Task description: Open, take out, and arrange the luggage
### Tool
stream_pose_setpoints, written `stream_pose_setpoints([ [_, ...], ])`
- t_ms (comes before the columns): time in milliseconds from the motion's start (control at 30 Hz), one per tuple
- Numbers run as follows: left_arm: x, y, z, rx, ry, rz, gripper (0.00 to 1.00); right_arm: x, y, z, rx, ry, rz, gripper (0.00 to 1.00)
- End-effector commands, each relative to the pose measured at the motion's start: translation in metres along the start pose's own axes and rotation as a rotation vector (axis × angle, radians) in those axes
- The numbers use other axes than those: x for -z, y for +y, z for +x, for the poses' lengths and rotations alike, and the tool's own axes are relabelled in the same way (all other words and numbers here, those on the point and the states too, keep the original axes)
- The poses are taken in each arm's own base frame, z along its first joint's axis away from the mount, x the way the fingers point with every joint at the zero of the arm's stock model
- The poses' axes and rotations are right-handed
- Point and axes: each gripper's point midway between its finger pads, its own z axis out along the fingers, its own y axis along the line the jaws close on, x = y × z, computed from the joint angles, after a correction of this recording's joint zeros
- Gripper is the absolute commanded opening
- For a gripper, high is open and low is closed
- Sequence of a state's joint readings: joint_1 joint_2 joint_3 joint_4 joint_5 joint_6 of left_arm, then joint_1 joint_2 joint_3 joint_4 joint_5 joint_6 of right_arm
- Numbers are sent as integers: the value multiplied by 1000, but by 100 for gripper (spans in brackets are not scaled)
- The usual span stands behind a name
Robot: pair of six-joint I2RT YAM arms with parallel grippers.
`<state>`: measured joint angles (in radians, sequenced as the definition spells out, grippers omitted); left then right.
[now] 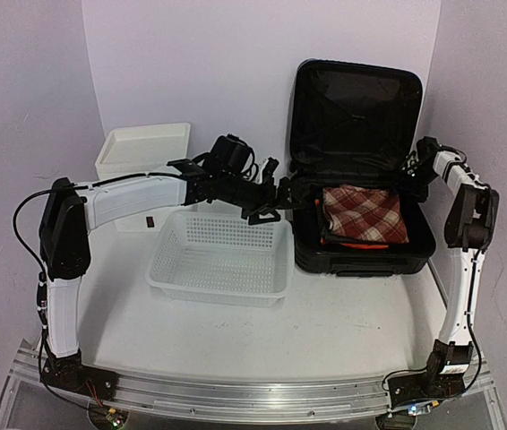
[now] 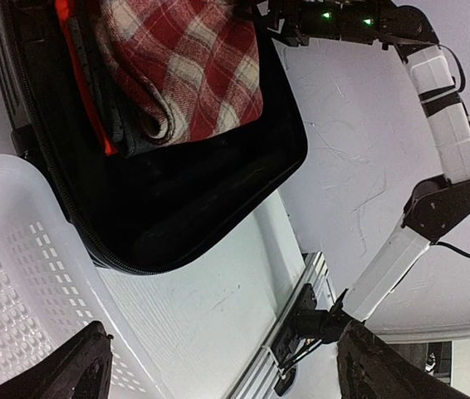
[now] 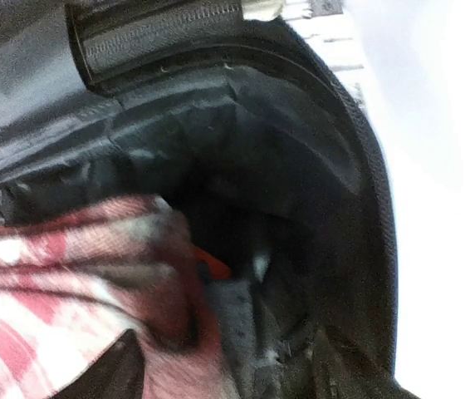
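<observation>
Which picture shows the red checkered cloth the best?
The top view: the whole checkered cloth shows, folded inside the open suitcase. The left wrist view shows it bigger but cut off at the top. The right wrist view shows only a blurry part.

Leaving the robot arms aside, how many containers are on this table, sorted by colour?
Black: 1, the luggage, lid up
White: 2, the perforated basket and the box
Total: 3
</observation>
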<state>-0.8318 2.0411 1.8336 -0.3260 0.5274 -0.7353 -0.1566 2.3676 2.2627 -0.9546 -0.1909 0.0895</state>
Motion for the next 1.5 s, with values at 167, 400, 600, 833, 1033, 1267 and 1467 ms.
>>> stream_pose_setpoints([
  [167,44,-15,-23,-135,-90,-12,96,123,44,21,469,-51,39,95],
  [400,45,-14,-15,-154,-65,-2,96,121,160,114,1238,-41,-296,98],
  [600,54,-9,-11,-157,-62,-8,96,107,201,152,1527,-73,-454,81],
  [833,69,0,-12,-149,-84,-18,96,75,210,181,1669,-36,-445,80],
  [1033,72,3,-12,-112,-79,6,96,44,214,178,1733,-81,-352,66],
  [1267,73,5,-13,-98,-85,10,95,20,208,172,1765,-86,-259,67],
  [1467,73,4,-15,-90,-87,14,95,-1,205,165,1784,-135,-154,70],
])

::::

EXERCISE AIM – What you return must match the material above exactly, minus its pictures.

SOLUTION TO THE PROBLEM –
Task description: Open, take out, and arrange the luggage
### Tool
stream_pose_setpoints, written `stream_pose_setpoints([ [_, ...], ])`
- t_ms (comes before the columns): time in milliseconds from the motion's start (control at 30 Hz), one per tuple
- Numbers run as follows: left_arm: x, y, z, rx, ry, rz, gripper (0.00 to 1.00); right_arm: x, y, z, rx, ry, rz, gripper (0.00 to 1.00)
- End-effector commands, each relative to the pose measured at the motion's start: translation in metres along the start pose's own axes and rotation as a rotation vector (axis × angle, radians) in those axes
- The numbers use other axes than those: x for -z, y for +y, z for +x, for the poses' lengths and rotations alike, and the tool's own axes are relabelled in the same way (all other words and numbers here, those on the point and the states too, keep the original axes)
- The poses are taken in each arm's own base frame, z along its first joint's axis away from the mount, x the way the fingers point with every joint at the zero of the arm's stock model
- The poses' axes and rotations are right-handed
- Point and axes: each gripper's point midway between its finger pads, its own z axis out along the fingers, its own y axis along the line the jaws close on, x = y × z, computed from the joint angles, after a correction of this recording's joint zeros
- Gripper is the absolute commanded opening
- For a gripper, high is open and low is closed
- Sequence of a state's joint readings: joint_1 joint_2 joint_3 joint_4 joint_5 joint_6 of left_arm, then joint_1 joint_2 joint_3 joint_4 joint_5 joint_6 of right_arm
- Numbers are sent as integers: the value multiplied by 1000, but by 100 for gripper (spans in brackets are not scaled)
- The usual span stands behind a name
Robot: pair of six-joint I2RT YAM arms with parallel grippers.
`<state>`: measured joint angles (in radians, sequenced as the definition spells out, grippers omitted); left then right.
[now] 
[now] 
[now] 
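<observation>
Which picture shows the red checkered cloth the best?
The top view: the whole checkered cloth shows, folded inside the open suitcase. The left wrist view shows it bigger but cut off at the top. The right wrist view shows only a blurry part.

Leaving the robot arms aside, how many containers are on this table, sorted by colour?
Black: 1, the luggage, lid up
White: 2, the perforated basket and the box
Total: 3
</observation>
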<state>-0.8318 2.0411 1.8336 -0.3260 0.5274 -0.7353 -0.1566 2.3676 2.2627 -0.9546 -0.1909 0.0895</state>
Motion for the next 1.5 s, with values at 167, 400, 600, 833, 1033, 1267 and 1467 ms.
>>> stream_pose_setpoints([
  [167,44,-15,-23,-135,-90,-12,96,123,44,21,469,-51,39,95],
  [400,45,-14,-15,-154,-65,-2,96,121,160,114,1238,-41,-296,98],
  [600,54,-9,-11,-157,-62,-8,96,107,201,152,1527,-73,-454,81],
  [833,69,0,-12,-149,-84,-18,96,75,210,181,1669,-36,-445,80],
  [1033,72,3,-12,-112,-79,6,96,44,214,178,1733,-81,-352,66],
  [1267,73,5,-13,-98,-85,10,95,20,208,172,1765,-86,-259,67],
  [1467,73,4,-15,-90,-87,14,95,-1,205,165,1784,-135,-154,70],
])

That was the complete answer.